ACTIVITY | For the material below, return exactly the lines starting at the line containing "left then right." and ending at the line containing "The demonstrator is", both ends included, and no others.
BEGIN
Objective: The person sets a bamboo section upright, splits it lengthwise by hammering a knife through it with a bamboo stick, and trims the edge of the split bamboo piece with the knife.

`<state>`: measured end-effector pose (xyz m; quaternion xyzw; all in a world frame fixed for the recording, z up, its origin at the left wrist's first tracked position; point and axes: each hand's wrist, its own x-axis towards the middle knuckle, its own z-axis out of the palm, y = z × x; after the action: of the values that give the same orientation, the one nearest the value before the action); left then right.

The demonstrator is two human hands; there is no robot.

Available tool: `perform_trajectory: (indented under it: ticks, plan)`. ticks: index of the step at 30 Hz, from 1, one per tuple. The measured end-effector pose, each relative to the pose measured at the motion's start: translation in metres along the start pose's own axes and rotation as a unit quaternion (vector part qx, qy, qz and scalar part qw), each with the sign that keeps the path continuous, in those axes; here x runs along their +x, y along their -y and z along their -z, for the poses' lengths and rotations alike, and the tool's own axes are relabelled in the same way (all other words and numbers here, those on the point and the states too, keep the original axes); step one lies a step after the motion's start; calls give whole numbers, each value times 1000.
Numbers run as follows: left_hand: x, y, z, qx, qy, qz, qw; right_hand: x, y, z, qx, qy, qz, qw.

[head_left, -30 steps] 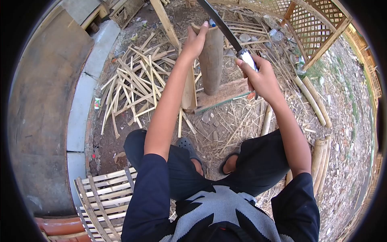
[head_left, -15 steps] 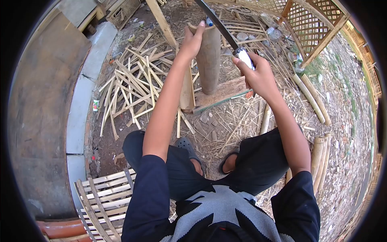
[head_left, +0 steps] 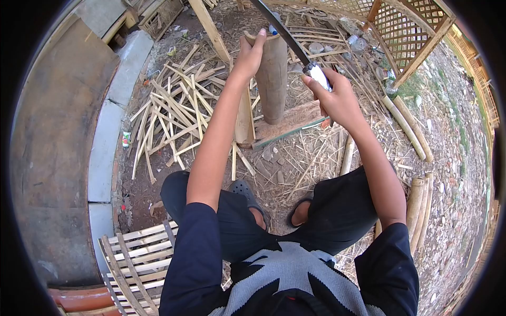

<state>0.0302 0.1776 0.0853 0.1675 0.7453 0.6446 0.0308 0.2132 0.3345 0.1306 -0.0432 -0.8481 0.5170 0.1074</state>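
Observation:
A wide split bamboo piece (head_left: 273, 84) stands upright on a flat wooden board (head_left: 300, 117). My left hand (head_left: 250, 54) is closed on its top left edge, thumb upward. In my right hand (head_left: 337, 97) is a machete, gripped by its handle, which has a shiny light part. The dark machete blade (head_left: 289, 38) slants up and left across the bamboo's top right; whether it touches the rim I cannot tell. Another split bamboo length (head_left: 245, 118) stands just left of the upright piece, partly hidden by my left forearm.
Loose bamboo strips (head_left: 176, 105) lie heaped to the left. Bamboo poles (head_left: 405, 126) rest on the ground at right, with more bamboo lengths (head_left: 420, 210) near my right elbow. A slatted bamboo panel (head_left: 139, 258) is at lower left. A wooden post (head_left: 211, 29) rises behind my left hand.
The machete and my right hand have shifted very slightly left. My left hand keeps its hold on the bamboo, which stays upright.

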Motion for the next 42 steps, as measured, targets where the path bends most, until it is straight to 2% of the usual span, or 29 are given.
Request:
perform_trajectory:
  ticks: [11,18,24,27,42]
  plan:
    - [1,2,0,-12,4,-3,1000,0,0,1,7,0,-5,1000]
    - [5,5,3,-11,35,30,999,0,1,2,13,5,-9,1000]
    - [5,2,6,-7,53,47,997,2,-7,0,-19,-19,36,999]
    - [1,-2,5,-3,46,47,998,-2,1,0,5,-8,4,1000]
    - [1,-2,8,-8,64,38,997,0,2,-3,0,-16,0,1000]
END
SOLUTION TO THE EXERCISE |
`<state>`: measured end-effector pose (xyz m; quaternion xyzw; all in a world frame fixed for the recording, z up, its origin at the left wrist's first tracked position; point and axes: each hand's wrist, its own x-axis towards the middle knuckle, its own z-axis out of the palm, y = z × x; after the action: of the values that give the same orientation, the one nearest the value before the action); left then right.

The demonstrator is two human hands; there is no robot.

No more work is needed on this exercise.